PROBLEM REQUIREMENTS:
Return the lines below that carry the word "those".

(Stored data)
* * * * *
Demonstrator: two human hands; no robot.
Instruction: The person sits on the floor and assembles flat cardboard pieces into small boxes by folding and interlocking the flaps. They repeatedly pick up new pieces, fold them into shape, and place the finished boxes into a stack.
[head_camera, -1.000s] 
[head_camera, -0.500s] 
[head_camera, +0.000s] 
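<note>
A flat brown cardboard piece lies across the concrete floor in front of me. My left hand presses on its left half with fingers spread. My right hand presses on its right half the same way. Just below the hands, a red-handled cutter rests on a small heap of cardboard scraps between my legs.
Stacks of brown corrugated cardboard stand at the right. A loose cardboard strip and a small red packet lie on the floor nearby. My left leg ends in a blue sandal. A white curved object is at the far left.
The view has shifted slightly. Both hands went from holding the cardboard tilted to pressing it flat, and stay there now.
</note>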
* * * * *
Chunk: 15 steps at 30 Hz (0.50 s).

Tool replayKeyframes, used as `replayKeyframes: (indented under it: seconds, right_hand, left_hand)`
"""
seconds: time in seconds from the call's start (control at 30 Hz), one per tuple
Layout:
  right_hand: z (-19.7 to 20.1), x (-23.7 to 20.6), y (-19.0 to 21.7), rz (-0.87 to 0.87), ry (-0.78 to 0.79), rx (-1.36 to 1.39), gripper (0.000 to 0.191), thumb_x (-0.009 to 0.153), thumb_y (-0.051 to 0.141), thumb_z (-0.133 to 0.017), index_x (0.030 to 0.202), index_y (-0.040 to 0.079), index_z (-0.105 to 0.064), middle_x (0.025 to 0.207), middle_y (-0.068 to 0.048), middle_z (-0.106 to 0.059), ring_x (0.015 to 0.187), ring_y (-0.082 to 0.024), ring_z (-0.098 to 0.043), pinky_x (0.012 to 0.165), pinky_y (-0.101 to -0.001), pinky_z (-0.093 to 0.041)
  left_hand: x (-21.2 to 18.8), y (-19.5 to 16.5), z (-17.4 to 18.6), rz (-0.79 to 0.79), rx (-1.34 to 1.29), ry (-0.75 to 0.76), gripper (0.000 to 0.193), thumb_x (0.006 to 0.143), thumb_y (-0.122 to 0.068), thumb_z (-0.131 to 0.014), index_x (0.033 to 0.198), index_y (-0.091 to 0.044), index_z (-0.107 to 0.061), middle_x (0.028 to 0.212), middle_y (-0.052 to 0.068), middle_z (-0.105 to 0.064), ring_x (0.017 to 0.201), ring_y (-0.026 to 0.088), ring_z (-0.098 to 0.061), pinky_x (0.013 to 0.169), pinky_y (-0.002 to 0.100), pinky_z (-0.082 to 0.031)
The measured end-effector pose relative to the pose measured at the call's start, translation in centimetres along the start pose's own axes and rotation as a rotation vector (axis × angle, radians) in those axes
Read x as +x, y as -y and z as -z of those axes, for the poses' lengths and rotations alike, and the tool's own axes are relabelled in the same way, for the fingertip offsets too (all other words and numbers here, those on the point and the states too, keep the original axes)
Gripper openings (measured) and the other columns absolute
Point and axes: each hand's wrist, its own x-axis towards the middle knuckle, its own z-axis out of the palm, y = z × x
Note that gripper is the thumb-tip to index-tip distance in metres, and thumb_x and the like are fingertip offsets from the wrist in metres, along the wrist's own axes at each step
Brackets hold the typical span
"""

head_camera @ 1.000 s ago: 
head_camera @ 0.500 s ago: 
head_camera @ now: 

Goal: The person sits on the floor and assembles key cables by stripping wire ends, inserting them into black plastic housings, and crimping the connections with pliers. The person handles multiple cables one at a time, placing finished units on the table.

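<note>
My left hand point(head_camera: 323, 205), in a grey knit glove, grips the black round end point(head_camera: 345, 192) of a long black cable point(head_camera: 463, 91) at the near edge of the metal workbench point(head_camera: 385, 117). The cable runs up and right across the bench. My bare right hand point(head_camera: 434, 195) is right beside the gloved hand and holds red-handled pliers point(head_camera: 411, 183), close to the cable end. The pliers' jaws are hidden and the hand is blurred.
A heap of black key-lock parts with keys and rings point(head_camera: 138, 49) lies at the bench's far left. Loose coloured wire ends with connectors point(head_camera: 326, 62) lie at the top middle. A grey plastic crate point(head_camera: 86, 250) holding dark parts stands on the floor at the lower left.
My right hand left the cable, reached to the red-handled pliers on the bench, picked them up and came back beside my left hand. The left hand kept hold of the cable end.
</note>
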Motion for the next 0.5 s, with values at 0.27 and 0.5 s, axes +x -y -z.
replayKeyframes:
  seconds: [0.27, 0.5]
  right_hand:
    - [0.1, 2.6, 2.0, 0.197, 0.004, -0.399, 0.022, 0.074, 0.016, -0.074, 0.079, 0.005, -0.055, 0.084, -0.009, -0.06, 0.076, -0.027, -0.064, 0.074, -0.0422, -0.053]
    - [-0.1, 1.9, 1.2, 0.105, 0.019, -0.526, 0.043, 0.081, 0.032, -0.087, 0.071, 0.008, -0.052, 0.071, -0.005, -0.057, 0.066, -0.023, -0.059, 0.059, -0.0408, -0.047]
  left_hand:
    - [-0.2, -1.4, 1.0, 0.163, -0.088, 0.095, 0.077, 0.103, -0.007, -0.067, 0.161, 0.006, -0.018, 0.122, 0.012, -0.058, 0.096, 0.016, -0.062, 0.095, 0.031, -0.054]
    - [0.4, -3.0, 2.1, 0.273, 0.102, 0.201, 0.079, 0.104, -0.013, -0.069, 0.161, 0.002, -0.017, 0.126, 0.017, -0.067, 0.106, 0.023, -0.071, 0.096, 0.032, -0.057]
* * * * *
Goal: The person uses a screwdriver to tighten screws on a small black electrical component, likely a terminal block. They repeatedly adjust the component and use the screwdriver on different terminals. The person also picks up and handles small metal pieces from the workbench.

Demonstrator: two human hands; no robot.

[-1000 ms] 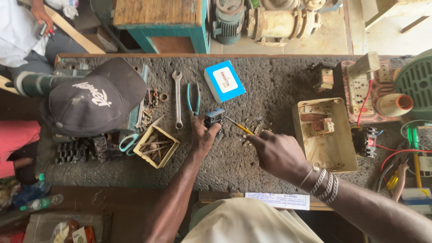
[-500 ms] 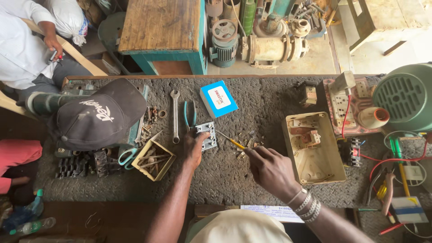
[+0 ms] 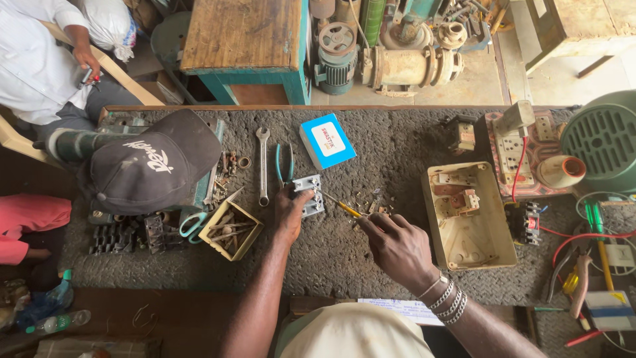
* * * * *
EXERCISE ANSWER:
The measured end-effector pose relative to the pose measured at the call's start, translation in centimetres along the start pose's own axes and rotation as a rotation vector (axis × angle, radians) in those axes
Read x as +x, y as -y and z as -z of those axes, for the poses' lengths and rotations alike, and the tool's own axes are relabelled in the same way, for the fingertip offsets too (all other words and numbers here, those on the point and the states too, keep the original axes)

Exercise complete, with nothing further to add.